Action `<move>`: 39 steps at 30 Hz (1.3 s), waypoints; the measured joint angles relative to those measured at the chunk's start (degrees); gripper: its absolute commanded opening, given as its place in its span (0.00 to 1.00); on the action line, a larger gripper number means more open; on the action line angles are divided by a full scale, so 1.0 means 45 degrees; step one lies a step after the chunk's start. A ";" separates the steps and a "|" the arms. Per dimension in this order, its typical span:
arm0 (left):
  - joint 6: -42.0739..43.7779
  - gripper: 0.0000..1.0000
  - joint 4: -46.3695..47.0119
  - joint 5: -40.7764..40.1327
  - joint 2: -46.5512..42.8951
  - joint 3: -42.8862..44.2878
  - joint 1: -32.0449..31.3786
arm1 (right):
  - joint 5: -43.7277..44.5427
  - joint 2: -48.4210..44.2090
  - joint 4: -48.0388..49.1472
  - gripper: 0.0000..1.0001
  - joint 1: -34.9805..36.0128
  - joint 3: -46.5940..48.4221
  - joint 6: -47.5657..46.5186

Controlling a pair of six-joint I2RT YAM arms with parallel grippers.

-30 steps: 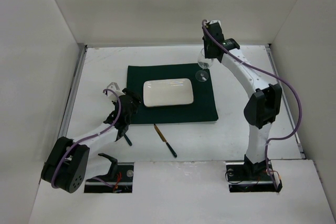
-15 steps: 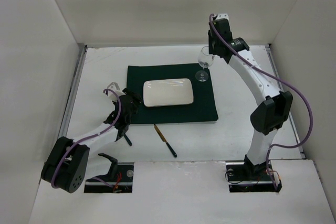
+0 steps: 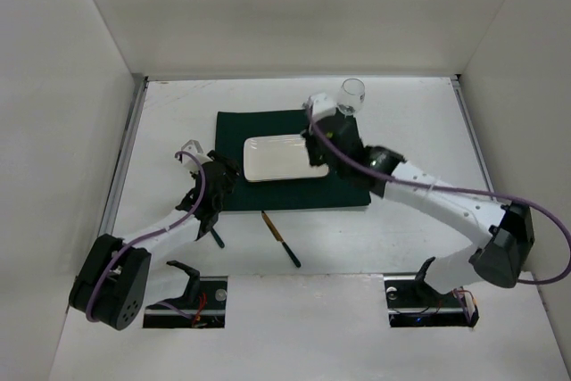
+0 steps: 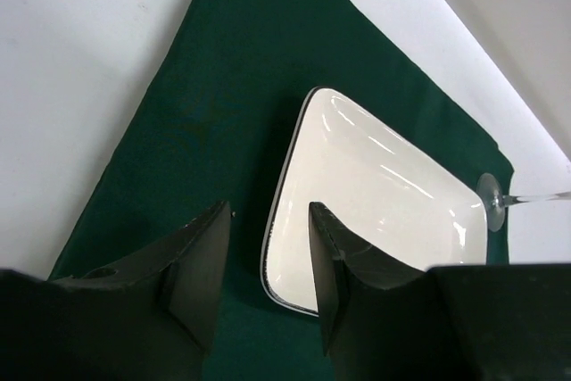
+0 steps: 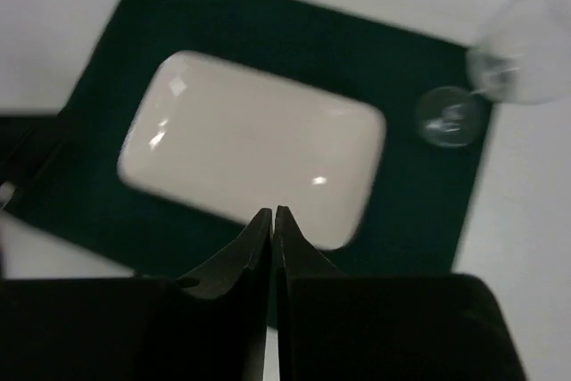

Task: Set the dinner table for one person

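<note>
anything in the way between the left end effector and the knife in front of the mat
Nothing visible. The left end effector is open over the near left part of the mat. The knife lies on bare table just off the mat's near edge. The plate and glass sit farther back.

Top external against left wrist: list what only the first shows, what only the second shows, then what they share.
Only top external: the left arm and right arm, the utensil lying on the dinner table in front of the green mat, and the bowl of the wine glass. Only left wrist: the left hand up close, jaws apart with nothing between them. Shared: the green mat, the white plate on it, and the wine glass, of which the wrist view catches just foot and stem.
</note>
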 measured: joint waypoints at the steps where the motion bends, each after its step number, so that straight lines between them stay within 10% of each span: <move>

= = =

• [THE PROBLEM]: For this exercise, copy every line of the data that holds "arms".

• [ANSWER SECTION]:
Action `<move>`: 39 steps at 30 Hz (1.3 s), waypoints; the measured joint angles relative to those measured at the chunk's start (degrees); gripper: its absolute commanded opening, given as its place in its span (0.00 to 1.00); on the action line, a larger gripper number means more open; on the action line angles are divided by a full scale, so 1.0 means 45 degrees; step one lies a step after the chunk's start. A ";" separates the steps and a "|" the arms. Per dimension in this order, its typical span:
Controlling a pair of six-joint I2RT YAM arms with parallel grippers.

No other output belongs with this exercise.